**Work to complete**
Without a single alteration, write the listing out again.

**Information supplied**
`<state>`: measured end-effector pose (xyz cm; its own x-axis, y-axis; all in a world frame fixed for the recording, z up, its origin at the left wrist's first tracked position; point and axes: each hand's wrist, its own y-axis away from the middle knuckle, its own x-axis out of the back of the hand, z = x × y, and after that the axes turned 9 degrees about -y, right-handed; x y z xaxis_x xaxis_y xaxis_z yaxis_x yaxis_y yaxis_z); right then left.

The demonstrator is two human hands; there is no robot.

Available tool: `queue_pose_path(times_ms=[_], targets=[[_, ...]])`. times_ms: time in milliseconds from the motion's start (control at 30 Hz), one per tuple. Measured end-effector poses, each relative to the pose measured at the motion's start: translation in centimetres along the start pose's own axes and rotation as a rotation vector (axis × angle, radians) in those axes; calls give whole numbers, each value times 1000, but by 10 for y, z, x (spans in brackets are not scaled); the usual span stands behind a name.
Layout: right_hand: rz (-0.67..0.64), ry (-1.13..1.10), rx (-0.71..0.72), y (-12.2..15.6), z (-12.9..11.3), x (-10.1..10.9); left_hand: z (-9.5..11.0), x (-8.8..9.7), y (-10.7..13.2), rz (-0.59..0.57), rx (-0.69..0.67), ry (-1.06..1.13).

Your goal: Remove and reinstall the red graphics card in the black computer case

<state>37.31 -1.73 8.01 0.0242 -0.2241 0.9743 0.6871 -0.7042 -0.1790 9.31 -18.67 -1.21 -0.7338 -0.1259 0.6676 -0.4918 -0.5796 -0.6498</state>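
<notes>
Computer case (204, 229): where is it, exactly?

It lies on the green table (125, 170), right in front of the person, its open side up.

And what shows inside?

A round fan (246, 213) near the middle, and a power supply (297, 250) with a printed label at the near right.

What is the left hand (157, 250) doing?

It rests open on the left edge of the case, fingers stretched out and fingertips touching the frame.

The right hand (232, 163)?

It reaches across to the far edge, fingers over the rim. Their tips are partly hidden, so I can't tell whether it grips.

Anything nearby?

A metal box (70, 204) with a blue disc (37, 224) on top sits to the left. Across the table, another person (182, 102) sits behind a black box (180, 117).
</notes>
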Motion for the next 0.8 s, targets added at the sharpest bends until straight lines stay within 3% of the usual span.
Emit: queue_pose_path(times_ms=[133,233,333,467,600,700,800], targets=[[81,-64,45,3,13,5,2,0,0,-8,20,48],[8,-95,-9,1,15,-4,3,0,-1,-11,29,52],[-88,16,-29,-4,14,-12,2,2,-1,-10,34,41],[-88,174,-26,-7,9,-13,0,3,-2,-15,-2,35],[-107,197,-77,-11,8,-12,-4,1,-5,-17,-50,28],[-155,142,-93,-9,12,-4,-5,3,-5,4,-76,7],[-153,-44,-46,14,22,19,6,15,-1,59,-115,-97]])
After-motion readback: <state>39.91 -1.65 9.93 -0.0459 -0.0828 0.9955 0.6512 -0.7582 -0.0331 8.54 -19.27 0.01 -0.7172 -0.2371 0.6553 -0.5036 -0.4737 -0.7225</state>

**Solution to the exercise**
`<state>`: measured end-effector pose (xyz cm; its own x-axis, y-axis; all in a world frame fixed for the recording, z up, its origin at the left wrist's first tracked position; point and axes: each hand's wrist, its own y-axis away from the middle knuckle, its own x-axis out of the back of the hand, z = x × y, and after that the axes turned 9 degrees about -y, right-handed; x y z xaxis_x xaxis_y xaxis_z yaxis_x yaxis_y yaxis_z); right then left.

The demonstrator is two human hands; there is no robot.

Available tool: `queue_pose_path(times_ms=[_], targets=[[_, ...]])`. times_ms: time in milliseconds from the motion's start (control at 30 Hz), one per tuple. Measured end-effector poses, each relative to the pose measured at the motion's start: translation in centimetres along the start pose's own axes and rotation as a rotation vector (axis × angle, radians) in those axes; calls give whole numbers, each value times 1000, but by 10 for y, z, x (spans in brackets are not scaled); the usual span stands behind a name.
Layout: right_hand: rz (-0.67..0.64), ry (-1.13..1.10), rx (-0.71..0.72), y (-12.2..15.6), z (-12.9..11.3), x (-10.1..10.9); left_hand: z (-9.5..11.0), x (-8.8..9.7), y (-10.7..13.2), rz (-0.59..0.57), rx (-0.69..0.67), ry (-1.06..1.13).

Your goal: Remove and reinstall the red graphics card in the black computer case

<state>37.31 -1.73 8.01 0.0242 -0.2241 0.9743 0.6871 -0.7042 -0.1790 9.31 -18.67 -1.21 -0.7338 -0.1259 0.6676 -0.4918 -0.5796 -0.6498</state>
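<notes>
Computer case (204, 229): where is it, exactly?

It lies on the green table (125, 170), right in front of the person, its open side up.

And what shows inside?

A round fan (246, 213) near the middle, and a power supply (297, 250) with a printed label at the near right.

What is the left hand (157, 250) doing?

It rests open on the left edge of the case, fingers stretched out and fingertips touching the frame.

The right hand (232, 163)?

It reaches across to the far edge, fingers over the rim. Their tips are partly hidden, so I can't tell whether it grips.

Anything nearby?

A metal box (70, 204) with a blue disc (37, 224) on top sits to the left. Across the table, another person (182, 102) sits behind a black box (180, 117).
</notes>
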Motion for the next 0.8 s, targets added at the sharpest bends until straight lines stay within 3% of the usual span.
Emit: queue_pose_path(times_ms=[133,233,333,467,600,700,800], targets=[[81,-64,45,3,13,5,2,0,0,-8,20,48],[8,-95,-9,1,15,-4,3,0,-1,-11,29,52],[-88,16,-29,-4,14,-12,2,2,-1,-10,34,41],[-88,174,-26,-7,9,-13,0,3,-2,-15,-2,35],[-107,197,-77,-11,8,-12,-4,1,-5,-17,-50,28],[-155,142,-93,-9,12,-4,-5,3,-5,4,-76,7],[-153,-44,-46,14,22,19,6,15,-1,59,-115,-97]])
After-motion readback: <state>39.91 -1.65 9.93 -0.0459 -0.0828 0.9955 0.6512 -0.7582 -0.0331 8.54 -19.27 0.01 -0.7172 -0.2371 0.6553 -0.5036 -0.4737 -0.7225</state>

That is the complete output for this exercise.